EXERCISE INSTRUCTIONS -> A line below contains "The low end", and a later one contains "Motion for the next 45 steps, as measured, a". Repeat both, with every line between them, exactly.

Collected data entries
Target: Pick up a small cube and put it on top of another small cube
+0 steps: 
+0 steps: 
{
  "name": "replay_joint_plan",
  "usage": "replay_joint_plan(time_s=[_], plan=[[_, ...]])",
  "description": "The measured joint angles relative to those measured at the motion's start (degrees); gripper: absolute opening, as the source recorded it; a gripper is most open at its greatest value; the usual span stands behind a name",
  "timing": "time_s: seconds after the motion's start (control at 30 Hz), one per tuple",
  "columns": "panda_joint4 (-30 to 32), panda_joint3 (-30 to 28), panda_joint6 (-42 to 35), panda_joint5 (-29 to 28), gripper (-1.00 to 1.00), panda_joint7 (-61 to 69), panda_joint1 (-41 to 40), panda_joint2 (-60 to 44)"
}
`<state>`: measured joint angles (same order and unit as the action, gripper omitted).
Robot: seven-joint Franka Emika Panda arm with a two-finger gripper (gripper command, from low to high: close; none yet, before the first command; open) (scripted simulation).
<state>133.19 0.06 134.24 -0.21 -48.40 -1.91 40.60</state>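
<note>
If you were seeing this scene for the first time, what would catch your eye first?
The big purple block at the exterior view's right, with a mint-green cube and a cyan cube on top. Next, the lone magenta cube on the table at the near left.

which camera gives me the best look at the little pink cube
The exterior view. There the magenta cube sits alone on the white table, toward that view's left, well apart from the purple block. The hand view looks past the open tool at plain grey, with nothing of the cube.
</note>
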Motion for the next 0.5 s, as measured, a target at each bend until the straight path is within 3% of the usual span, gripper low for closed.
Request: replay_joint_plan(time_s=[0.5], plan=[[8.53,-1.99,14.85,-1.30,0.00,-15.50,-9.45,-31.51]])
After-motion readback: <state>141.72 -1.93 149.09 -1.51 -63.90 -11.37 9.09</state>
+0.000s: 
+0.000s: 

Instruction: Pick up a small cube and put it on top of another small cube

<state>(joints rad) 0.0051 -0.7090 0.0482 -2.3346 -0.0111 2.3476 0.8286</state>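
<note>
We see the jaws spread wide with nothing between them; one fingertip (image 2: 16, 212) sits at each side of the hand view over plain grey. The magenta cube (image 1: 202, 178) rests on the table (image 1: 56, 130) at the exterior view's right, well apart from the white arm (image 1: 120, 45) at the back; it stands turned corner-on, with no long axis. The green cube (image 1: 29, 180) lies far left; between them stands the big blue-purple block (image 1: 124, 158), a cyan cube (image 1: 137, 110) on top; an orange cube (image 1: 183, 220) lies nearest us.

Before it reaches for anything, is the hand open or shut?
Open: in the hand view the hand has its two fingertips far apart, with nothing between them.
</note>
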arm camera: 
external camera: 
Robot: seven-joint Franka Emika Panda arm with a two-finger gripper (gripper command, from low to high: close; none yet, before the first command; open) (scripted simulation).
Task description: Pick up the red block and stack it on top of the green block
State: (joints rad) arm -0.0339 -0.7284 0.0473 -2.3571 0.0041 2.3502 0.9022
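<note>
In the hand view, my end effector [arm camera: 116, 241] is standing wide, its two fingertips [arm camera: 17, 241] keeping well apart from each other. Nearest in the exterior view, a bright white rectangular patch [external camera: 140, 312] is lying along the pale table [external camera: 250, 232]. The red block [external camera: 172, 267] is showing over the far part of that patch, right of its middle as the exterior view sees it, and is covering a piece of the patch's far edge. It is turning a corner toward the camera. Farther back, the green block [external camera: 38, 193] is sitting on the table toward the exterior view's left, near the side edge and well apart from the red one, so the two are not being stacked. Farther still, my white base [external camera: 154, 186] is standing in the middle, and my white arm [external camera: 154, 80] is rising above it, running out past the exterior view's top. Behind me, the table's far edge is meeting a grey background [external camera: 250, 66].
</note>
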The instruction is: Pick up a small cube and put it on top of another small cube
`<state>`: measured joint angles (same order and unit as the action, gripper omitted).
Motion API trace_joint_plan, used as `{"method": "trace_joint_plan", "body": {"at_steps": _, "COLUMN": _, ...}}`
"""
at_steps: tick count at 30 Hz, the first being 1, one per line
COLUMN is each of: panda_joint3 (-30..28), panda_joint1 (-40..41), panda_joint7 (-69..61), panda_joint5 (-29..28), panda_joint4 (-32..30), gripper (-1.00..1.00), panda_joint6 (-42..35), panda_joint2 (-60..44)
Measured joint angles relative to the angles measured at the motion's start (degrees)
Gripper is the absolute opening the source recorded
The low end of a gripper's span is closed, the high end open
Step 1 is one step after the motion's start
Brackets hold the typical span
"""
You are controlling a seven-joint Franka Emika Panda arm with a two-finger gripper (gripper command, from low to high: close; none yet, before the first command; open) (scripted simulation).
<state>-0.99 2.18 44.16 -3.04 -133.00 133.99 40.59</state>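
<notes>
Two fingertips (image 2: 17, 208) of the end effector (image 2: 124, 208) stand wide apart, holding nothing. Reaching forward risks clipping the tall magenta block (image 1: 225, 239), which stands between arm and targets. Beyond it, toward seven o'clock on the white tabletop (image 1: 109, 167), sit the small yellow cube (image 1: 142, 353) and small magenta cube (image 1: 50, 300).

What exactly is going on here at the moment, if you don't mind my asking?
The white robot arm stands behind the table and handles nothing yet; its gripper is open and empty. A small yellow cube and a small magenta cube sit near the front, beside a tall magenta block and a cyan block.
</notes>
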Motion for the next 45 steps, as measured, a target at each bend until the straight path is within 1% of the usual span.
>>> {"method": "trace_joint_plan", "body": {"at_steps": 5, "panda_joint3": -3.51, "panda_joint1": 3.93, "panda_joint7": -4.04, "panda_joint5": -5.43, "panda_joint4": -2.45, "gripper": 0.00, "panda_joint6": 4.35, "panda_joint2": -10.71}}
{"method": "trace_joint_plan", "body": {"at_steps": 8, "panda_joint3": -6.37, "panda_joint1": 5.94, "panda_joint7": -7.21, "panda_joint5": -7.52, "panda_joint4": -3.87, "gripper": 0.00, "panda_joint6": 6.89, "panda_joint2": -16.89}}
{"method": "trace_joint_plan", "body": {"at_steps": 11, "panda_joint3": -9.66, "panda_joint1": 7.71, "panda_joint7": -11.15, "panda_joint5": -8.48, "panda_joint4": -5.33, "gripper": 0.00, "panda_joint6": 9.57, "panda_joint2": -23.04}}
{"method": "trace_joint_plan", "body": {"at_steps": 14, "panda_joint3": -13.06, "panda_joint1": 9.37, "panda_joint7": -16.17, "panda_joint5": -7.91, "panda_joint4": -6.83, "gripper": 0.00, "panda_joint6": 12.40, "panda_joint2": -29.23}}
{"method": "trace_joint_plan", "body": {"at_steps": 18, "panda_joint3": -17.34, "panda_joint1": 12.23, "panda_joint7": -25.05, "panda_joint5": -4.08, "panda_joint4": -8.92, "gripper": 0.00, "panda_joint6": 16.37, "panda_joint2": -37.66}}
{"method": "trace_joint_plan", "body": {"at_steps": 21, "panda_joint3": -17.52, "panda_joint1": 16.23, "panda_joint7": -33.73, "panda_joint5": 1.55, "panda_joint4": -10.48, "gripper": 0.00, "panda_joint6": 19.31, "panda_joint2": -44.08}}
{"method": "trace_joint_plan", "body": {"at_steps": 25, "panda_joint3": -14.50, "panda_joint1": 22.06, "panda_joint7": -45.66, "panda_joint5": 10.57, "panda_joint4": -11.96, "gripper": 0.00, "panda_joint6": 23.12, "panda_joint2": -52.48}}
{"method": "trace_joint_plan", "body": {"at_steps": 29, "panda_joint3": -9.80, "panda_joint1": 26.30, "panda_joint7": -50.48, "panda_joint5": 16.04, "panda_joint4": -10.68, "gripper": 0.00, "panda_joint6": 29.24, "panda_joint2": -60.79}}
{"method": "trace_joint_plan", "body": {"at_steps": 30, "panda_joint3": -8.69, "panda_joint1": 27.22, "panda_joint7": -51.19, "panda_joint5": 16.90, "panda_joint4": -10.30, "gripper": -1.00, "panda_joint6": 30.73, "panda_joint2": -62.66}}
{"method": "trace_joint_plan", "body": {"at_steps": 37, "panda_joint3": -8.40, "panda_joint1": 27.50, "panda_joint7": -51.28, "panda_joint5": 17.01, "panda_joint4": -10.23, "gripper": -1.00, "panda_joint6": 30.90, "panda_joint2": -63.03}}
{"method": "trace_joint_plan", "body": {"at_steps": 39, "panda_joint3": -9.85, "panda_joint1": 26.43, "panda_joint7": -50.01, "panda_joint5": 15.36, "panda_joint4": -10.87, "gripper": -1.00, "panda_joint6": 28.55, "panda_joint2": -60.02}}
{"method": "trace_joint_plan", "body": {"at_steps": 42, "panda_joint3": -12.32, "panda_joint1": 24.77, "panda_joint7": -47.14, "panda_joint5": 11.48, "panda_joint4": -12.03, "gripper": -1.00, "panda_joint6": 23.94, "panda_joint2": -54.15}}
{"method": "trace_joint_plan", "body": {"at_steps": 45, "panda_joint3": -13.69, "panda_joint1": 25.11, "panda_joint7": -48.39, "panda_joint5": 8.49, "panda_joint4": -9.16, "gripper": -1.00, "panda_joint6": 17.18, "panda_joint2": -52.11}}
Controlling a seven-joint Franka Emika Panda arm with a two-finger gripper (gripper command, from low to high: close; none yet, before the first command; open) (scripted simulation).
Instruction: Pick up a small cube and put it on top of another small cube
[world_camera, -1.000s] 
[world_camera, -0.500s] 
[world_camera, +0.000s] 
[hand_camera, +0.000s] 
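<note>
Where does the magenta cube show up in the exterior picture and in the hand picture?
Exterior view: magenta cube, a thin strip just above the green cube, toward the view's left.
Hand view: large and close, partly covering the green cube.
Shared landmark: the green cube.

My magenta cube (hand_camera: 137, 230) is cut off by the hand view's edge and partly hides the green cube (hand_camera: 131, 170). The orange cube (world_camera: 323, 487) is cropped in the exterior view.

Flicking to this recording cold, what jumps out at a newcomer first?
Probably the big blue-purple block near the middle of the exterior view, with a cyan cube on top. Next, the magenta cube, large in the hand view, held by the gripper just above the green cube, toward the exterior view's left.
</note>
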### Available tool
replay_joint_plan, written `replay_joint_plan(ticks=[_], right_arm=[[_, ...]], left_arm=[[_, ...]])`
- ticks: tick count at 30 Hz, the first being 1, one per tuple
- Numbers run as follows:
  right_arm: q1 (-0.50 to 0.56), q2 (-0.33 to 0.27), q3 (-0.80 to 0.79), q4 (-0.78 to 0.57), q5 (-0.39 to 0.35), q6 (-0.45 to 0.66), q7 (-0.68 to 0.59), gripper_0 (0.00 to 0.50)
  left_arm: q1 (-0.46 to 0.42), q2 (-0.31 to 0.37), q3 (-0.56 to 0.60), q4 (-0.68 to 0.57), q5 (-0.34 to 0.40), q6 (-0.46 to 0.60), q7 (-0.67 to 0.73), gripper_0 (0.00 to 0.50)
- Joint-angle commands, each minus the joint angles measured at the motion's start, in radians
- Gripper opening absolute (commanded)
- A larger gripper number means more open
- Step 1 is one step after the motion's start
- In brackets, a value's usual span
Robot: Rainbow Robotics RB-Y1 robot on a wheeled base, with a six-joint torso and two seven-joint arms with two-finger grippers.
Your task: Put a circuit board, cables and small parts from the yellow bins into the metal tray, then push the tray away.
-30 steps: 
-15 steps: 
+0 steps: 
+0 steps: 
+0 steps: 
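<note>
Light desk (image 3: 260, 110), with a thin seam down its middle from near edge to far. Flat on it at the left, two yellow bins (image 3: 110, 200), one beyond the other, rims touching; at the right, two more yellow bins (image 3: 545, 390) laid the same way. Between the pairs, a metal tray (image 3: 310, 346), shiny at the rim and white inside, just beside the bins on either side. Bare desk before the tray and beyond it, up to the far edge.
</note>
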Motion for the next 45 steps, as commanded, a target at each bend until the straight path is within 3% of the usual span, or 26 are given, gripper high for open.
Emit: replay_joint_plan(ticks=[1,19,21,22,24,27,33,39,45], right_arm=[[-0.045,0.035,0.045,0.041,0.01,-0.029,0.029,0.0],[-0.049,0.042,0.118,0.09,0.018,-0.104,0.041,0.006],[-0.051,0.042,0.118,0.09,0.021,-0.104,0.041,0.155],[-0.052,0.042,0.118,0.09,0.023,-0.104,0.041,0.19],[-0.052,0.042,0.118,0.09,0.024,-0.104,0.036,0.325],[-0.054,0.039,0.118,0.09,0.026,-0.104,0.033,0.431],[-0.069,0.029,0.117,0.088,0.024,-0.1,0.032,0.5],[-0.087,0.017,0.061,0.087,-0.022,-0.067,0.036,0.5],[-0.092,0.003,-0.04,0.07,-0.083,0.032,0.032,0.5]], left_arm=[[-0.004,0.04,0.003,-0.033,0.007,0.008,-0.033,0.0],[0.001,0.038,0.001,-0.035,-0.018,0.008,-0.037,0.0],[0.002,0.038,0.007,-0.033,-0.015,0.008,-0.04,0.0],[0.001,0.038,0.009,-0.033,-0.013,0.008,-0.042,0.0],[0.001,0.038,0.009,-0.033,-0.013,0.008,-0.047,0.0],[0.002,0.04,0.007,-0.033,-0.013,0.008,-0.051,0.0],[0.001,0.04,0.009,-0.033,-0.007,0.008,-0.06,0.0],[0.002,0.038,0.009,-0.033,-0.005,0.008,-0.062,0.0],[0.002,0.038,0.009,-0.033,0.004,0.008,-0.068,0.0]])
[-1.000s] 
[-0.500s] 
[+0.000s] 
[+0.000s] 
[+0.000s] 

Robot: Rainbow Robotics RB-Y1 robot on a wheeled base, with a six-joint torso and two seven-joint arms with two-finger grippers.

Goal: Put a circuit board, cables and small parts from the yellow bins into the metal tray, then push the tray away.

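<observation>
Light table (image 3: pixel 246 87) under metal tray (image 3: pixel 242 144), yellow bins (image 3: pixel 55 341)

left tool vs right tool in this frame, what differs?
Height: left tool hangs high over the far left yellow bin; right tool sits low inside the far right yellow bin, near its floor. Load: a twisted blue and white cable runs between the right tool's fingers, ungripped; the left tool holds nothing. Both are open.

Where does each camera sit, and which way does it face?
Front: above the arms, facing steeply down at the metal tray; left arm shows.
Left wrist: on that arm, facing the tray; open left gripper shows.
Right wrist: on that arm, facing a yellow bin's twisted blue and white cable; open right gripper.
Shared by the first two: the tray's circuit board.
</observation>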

TASK ANSWER ->
The low end of a gripper's span is closed, the high end open
Step 1 is one step after the motion's start
Brackets hold the typical span
"""
You are controlling a seven-joint Franka Emika Panda arm with a two-finger gripper (gripper command, from low to high: close; none yet, before the first command; open) (scripted simulation).
<state>-0.99 2.18 44.16 -3.04 -133.00 133.99 40.59</state>
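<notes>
Two fingertips (image 2: 17, 208) of the end effector (image 2: 124, 208) stand wide apart, holding nothing. Reaching forward risks clipping the tall magenta block (image 1: 225, 239), which stands between arm and targets. Beyond it, toward seven o'clock on the white tabletop (image 1: 109, 167), sit the small yellow cube (image 1: 142, 353) and small magenta cube (image 1: 50, 300).

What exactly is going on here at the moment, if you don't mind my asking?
The white robot arm stands behind the table and handles nothing yet; its gripper is open and empty. A small yellow cube and a small magenta cube sit near the front, beside a tall magenta block and a cyan block.
</notes>
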Motion for the next 45 steps, as measured, a target at each bend until the straight path is within 1% of the usual span.

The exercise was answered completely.